Chicken and Brie Sandwich with Cherry Tomatoes

prep time:
30 min.
total time:
40 min.
Makes 6 servings
LindsayLindsay

ingredients

  • 1 teaspoon olive oil
  • 2 cups halved cherry tomatoes (about 1 pound)
  • 2 tablespoons balsamic vinegar
  • 1 tablespoon chopped fresh thyme
  • 1/4 teaspoon kosher salt
  • 1/8 teaspoon black pepper
  • 1/4 cup low-fat mayonnaise
  • 1 tablespoon whole-grain Dijon mustard
  • 1 garlic clove, minced
  • 1 (16-ounce) loaf French bread, cut in half horizontally
  • 3 ounces Brie cheese, sliced
  • 3 cups shredded cooked chicken breast (about 1 pound)
  • 2 teaspoons extra-virgin olive oil
  • 1 teaspoon balsamic vinegar
  • 1/8 teaspoon kosher salt
  • 2 cups fresh spinach

directions

  • 1

    Preheat oven to 300°.

  • 2

    Heat 1 teaspoon oil in a large nonstick skillet over medium-high heat.
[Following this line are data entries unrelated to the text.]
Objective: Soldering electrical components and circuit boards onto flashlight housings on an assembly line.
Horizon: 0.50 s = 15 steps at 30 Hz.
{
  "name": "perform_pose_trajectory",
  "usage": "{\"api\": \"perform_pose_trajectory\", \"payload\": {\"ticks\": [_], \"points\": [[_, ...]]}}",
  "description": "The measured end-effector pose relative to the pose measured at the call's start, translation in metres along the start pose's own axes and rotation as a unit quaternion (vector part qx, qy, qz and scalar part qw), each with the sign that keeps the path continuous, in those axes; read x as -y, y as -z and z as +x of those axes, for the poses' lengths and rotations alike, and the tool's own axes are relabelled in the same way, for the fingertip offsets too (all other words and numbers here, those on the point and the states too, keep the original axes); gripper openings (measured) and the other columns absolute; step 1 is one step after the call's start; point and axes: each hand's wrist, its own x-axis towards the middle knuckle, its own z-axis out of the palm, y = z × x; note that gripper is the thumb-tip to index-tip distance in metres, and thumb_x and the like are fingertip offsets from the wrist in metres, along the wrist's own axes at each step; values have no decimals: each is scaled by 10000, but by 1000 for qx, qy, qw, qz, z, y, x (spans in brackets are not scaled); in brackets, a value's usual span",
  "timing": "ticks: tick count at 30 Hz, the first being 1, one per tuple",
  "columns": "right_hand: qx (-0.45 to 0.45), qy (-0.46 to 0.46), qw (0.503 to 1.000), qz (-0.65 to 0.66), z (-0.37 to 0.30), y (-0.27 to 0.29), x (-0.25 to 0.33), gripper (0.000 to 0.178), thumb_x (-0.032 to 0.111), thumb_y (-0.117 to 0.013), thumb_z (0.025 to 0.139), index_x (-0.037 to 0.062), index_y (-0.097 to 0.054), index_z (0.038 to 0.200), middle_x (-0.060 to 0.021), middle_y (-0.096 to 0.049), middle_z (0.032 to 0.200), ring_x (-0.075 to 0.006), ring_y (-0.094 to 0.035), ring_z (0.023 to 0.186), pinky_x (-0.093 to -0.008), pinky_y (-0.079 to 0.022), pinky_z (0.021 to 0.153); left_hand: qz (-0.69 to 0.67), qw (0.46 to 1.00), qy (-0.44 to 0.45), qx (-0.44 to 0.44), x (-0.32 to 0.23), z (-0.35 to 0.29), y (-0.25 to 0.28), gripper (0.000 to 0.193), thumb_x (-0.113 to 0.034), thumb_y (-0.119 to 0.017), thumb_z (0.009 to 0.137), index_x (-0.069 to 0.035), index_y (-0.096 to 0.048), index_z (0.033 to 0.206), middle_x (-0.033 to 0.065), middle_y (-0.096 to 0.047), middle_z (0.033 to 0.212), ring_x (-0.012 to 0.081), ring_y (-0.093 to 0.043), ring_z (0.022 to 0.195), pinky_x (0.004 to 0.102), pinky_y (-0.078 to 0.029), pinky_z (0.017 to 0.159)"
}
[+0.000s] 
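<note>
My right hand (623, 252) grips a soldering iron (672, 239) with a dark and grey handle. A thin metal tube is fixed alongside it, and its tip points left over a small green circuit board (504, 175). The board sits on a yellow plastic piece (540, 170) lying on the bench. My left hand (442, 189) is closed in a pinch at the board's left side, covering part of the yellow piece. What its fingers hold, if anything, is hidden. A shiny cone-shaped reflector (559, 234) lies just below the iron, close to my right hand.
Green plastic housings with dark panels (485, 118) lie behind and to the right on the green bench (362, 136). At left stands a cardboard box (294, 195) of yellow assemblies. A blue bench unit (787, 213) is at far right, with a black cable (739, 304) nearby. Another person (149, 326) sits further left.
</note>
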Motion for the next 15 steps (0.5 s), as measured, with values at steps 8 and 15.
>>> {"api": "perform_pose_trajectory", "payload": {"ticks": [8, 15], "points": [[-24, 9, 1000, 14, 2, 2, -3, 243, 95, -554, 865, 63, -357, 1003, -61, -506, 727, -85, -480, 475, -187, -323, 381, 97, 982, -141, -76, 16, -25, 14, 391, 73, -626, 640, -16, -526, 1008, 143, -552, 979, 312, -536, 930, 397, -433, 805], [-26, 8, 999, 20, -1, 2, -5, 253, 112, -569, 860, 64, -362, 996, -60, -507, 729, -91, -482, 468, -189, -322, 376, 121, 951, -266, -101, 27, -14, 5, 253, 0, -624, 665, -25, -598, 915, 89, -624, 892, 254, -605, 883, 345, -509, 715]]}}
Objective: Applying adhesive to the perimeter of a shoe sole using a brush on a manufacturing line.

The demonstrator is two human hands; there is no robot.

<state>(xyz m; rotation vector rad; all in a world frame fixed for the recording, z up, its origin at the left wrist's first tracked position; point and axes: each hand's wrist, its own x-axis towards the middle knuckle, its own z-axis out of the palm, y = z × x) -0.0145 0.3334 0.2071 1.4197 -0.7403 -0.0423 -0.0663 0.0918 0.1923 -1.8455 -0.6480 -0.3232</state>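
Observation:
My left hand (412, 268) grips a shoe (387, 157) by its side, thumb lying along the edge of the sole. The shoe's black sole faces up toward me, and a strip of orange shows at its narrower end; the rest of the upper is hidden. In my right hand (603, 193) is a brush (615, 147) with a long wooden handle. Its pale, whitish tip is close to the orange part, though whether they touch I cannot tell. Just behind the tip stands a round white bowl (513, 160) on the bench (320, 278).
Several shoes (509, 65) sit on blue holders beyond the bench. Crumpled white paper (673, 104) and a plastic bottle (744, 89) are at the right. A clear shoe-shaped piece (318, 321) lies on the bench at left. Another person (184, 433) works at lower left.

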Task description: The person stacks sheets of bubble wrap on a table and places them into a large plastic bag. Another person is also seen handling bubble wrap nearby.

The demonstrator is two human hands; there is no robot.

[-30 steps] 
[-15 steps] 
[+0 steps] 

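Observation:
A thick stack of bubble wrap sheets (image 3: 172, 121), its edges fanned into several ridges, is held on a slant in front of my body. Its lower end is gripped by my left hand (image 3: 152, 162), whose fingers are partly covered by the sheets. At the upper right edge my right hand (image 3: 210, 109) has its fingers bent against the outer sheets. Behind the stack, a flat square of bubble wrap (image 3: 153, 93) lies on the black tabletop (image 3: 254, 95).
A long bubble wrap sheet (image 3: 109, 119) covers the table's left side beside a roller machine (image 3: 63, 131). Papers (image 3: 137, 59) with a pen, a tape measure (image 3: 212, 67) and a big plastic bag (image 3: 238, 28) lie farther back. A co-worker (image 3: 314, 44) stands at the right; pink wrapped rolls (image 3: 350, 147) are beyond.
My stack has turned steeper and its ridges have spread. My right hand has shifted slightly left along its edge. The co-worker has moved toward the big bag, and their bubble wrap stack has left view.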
Add tomatoes; cook 4 minutes, stirring once. Remove from heat; stir in 2 tablespoons vinegar. Sprinkle tomatoes with thyme, 1/4 teaspoon salt, and pepper. Wrap handle of pan with foil; bake at 300° for 15 minutes. Keep warm.

  • 3

    Combine mayonnaise, mustard, and garlic in a small bowl. Spread mayonnaise mixture evenly over top half of bread loaf. Spoon tomatoes evenly over bottom half of loaf. Arrange Brie over tomatoes; top with chicken. Combine 2 teaspoons oil, 1 teaspoon vinegar, and 1/8 teaspoon salt in a medium bowl, stirring with a whisk. Add spinach, tossing gently to coat. Top chicken with spinach mixture; replace top half of bread. Cut loaf into 6 pieces.